Söz konusu pozisyon için gerekli eğitimi aldığını, bunun başvuru için yeterli olduğunu ve başörtüsünün bir sorun olacağını hiç düşünmediğini ifade eden Başlık, belediyenin "Başörtünü çıkarırsan yarın işe başlayabilirsin" açıklaması karşısında şaşkınlık yaşadığını dile getirdi.
- "Dinimizden vazgeçmemizi istiyorlar"
Belediyenin "dini sembollerin" kamu iş alanlarında yasak olmasını gerekçe gösterdiğini anlatan Başlık, "Ben bu ülkenin bir vatandaşı olarak herkesle aynı haklara sahip olmak istiyorum." dedi.

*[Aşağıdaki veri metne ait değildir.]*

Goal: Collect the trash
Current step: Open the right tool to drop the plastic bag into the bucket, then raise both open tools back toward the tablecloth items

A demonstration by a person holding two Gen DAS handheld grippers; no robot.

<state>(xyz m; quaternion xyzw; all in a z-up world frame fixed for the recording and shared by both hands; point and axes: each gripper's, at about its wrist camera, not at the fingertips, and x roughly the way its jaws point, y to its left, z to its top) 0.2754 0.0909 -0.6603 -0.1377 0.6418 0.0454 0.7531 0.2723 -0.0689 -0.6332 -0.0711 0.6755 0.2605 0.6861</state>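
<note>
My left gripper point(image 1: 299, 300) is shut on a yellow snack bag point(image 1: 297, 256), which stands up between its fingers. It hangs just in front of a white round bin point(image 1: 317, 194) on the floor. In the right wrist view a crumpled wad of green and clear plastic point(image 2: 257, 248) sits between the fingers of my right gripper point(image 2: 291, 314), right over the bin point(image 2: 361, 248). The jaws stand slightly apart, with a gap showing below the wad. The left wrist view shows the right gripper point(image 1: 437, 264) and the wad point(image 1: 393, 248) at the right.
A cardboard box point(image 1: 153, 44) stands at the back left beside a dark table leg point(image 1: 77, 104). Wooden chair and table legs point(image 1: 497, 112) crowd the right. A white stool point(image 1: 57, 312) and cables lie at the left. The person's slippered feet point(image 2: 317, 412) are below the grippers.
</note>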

Belçika'da doğup büyüdüğünü ve ülkede eğitimi aldığını aktaran Başlık, "Bana diğer Belçika vatandaşlarıyla aynı hakları vermediklerini, beni ve benim gibilerini dışladıklarını hissediyorum." ifadelerini kullandı.
Geçmişte benzer şekilde ayrımcılıkla karşılaşan birçok kişi olduğuna ve gelecekte de bu tür ayrımcılık vakalarının devam edeceğine dikkati çeken Başlık, şöyle devam etti:
"Bizden dinimizden vazgeçmemizi istiyorlar. Onlar gibi olmamızı istiyorlar ve biz bunu hiçbir şekilde kabul etmiyoruz. Bizim burada, kendi kültürümüzle, kendi inancımızla, buranın vatandaşı olarak yaşamak istediğimizi kabullenmek istemiyorlar, bu şekilde dışlamaya çalışıyorlar."
- "Özgürlükten bahseden Avrupa ülkesi herkese aynı hakları tanımalı"
Başlık, bu davranışın Belçika hükümetinin toplumun bir kesimini dışladığını açık bir şekilde gösterdiğini vurgulayarak, "Eğer bir Avrupa ülkesi özgürlükten bahsediyorsa herkese aynı hakları tanımalı." dedi.
Belçikalı arkadaşları ve öğretmenlerinden genellikle destek mesajı aldığını anlatan Başlık, çevresinde kendisini tanıyan kişilerin belediyenin kararına da tepki gösterdiğini belirtti.
Diğer yandan ön yargılı tepkiler de aldığını aktaran Başlık, "Toplumun bir kesimi entegrasyonu asimilasyon olarak algılıyor. Biz entegre olduk ama asimilasyonu kabul etmiyoruz." vurgusu yaptı.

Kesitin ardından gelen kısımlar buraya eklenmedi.